#### Exercise instructions
Among the lines below, copy exactly those from the one with "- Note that" through the one with "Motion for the", counting both ends.
--- Data segment ---
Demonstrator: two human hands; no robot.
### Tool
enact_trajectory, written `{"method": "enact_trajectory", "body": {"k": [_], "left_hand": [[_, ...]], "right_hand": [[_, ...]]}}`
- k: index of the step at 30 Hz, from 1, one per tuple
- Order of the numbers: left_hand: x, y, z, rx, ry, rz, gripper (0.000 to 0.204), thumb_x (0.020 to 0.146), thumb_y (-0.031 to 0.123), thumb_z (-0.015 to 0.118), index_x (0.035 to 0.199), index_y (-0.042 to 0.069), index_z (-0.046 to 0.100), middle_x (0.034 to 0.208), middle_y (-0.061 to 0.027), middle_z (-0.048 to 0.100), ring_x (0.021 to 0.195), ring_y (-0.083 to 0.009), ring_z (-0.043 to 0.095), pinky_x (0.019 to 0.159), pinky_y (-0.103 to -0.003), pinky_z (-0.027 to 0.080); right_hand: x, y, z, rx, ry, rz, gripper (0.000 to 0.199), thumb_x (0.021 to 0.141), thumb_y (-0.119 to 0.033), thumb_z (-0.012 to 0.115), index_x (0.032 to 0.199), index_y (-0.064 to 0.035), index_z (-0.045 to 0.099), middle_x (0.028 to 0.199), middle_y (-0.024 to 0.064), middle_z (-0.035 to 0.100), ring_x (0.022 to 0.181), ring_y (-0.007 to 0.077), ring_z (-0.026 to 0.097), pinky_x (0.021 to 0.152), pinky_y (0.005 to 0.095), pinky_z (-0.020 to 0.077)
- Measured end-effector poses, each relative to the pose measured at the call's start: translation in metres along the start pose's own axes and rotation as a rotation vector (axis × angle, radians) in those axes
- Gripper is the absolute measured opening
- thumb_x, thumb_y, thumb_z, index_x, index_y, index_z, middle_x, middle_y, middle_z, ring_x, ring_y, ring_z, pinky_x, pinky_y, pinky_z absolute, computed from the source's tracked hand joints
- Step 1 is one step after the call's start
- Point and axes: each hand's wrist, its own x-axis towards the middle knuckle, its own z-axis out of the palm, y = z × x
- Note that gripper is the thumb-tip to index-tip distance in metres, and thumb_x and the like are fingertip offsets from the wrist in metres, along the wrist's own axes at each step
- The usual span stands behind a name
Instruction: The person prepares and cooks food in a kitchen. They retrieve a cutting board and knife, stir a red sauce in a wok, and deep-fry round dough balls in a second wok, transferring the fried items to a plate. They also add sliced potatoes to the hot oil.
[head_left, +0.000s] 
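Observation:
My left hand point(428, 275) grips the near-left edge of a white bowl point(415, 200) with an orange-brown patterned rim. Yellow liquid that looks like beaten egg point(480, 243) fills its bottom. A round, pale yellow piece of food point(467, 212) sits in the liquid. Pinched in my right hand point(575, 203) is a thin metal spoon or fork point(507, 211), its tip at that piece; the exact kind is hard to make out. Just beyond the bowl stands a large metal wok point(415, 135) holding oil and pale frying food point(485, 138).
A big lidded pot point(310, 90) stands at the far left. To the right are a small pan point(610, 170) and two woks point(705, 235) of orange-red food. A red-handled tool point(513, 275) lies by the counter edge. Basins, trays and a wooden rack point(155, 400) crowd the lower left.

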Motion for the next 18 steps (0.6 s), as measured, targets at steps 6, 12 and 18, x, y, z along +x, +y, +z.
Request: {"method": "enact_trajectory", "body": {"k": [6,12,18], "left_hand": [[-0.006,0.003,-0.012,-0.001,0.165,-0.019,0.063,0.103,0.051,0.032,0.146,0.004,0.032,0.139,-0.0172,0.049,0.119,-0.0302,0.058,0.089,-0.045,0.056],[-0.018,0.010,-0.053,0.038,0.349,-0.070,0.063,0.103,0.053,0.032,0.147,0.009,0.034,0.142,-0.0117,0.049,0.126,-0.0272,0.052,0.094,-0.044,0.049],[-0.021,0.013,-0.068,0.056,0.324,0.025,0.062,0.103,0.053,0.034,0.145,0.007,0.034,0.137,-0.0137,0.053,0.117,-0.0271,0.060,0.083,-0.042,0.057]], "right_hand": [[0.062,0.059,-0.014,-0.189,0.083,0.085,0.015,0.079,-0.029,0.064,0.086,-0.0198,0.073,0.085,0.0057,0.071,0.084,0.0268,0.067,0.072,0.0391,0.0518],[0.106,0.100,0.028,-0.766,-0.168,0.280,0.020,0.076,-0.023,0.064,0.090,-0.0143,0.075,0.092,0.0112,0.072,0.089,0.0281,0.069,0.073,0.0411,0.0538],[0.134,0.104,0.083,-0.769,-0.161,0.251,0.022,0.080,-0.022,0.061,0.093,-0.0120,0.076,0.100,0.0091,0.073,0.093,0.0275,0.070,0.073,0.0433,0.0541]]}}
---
#### Answer to the exercise
- Note that gripper is the thumb-tip to index-tip distance in metres, and thumb_x and the like are fingertip offsets from the wrist in metres, along the wrist's own axes at each step
- The usual span stands behind a name
Instruction: The person prepares and cooks food in a kitchen. They retrieve a cutting board and knife, stir a red sauce in a wok, and deep-fry round dough balls in a second wok, transferring the fried items to a plate. They also add sliced potatoes to the hot oil.
[head_left, +0.000s] 
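Observation:
My left hand point(428, 275) grips the near-left edge of a white bowl point(415, 200) with an orange-brown patterned rim. Yellow liquid that looks like beaten egg point(480, 243) fills its bottom. A round, pale yellow piece of food point(467, 212) sits in the liquid. Pinched in my right hand point(575, 203) is a thin metal spoon or fork point(507, 211), its tip at that piece; the exact kind is hard to make out. Just beyond the bowl stands a large metal wok point(415, 135) holding oil and pale frying food point(485, 138).
A big lidded pot point(310, 90) stands at the far left. To the right are a small pan point(610, 170) and two woks point(705, 235) of orange-red food. A red-handled tool point(513, 275) lies by the counter edge. Basins, trays and a wooden rack point(155, 400) crowd the lower left.
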
Motion for the next 18 steps (0.6 s), as measured, targets at steps 6, 12 and 18, x, y, z along +x, +y, +z.

Now the output is complete.